● EXERCISE GOAL:
Wherever a line holds the word "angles", copy that line from the data.

[[ RECORDS TO USE, beginning ]]

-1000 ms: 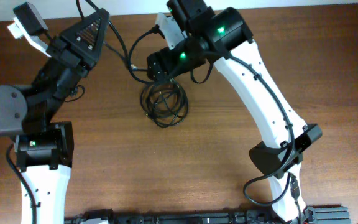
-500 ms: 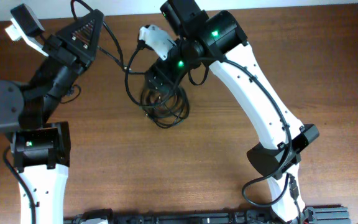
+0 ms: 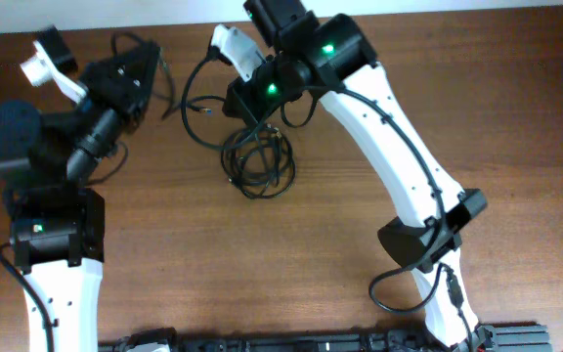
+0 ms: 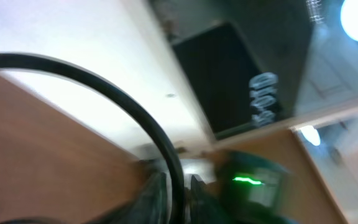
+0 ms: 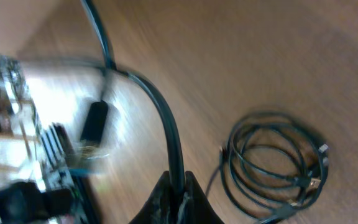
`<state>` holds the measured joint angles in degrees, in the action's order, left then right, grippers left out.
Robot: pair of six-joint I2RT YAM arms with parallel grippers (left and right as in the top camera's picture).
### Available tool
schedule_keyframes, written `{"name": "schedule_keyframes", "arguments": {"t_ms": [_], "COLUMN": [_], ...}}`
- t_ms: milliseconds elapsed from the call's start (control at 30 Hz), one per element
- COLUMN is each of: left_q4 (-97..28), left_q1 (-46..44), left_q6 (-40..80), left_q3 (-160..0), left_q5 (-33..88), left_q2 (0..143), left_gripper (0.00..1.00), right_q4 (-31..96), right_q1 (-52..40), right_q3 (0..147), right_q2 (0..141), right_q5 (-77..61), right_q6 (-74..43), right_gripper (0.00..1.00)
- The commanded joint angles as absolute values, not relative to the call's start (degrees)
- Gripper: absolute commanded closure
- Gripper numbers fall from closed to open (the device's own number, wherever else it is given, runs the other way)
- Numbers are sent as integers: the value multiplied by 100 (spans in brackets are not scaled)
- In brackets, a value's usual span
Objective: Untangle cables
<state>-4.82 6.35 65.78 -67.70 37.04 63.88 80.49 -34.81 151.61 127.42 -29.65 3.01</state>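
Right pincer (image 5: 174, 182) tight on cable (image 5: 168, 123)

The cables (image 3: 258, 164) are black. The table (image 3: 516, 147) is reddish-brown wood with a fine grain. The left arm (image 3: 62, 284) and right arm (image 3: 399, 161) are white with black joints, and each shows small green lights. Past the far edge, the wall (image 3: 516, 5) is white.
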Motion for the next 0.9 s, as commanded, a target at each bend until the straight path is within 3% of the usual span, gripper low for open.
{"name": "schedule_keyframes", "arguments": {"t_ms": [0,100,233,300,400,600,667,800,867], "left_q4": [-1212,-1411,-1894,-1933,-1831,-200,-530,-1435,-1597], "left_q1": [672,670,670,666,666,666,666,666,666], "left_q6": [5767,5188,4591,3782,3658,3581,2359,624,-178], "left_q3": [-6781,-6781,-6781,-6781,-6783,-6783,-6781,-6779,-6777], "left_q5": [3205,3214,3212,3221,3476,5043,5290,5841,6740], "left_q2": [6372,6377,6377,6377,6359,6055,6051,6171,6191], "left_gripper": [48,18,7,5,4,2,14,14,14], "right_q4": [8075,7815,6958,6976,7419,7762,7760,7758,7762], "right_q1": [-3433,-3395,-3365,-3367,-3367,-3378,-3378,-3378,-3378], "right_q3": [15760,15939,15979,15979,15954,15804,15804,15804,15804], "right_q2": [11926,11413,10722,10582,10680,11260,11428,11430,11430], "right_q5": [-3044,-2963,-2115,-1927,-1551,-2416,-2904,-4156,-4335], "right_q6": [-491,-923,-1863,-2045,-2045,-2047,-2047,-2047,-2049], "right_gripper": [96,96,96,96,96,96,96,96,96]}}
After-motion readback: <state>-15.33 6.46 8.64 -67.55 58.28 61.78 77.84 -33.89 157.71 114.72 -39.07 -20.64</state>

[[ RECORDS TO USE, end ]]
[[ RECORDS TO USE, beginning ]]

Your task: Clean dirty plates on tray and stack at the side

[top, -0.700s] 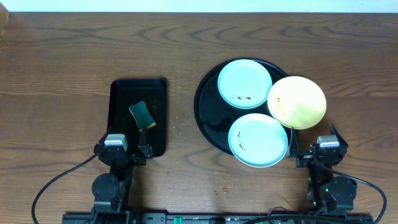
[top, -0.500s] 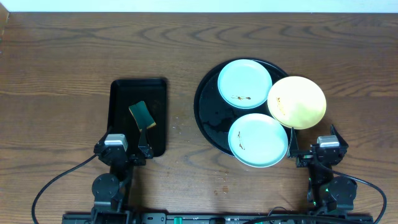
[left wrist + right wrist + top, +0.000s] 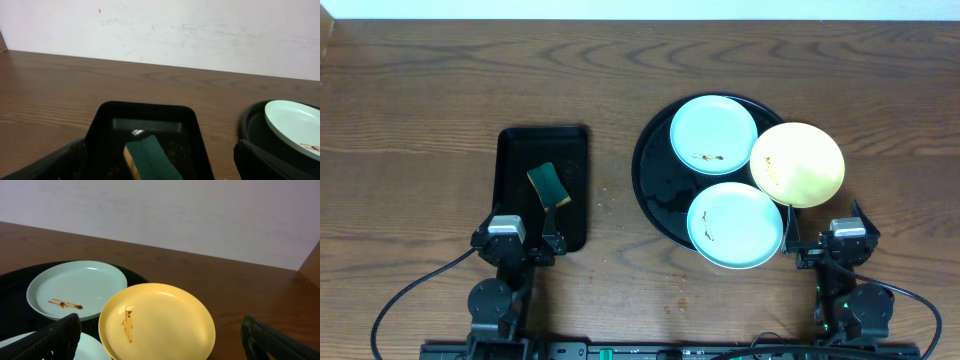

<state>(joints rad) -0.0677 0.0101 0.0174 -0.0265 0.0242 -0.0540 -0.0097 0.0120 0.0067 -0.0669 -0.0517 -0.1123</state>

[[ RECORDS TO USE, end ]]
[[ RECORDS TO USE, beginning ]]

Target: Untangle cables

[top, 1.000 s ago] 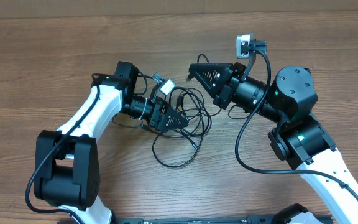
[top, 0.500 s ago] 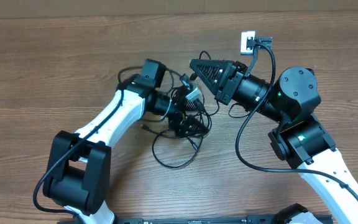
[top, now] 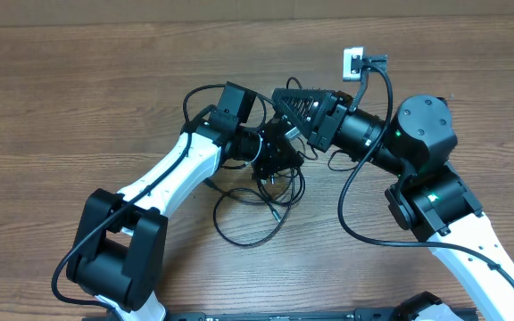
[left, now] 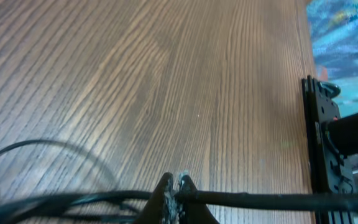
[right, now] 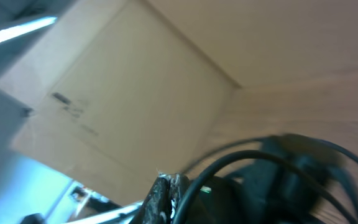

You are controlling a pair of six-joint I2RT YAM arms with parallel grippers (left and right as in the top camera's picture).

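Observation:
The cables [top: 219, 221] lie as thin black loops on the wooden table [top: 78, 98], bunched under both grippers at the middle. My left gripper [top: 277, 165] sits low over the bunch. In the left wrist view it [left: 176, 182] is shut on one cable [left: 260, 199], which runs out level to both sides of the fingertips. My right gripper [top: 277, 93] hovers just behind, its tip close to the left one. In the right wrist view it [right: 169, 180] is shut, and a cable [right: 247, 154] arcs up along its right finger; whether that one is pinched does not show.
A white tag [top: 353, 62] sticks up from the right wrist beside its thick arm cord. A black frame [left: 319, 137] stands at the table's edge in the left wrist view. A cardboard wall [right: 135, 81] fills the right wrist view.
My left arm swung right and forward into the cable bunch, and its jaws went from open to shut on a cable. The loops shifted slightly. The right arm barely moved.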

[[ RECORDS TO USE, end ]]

● TASK RESPONSE:
`<state>` holds the measured joint angles in degrees, in the action's order, left then right, grippers left out.
- The commanded joint angles as absolute values, not relative to the call's start (degrees)

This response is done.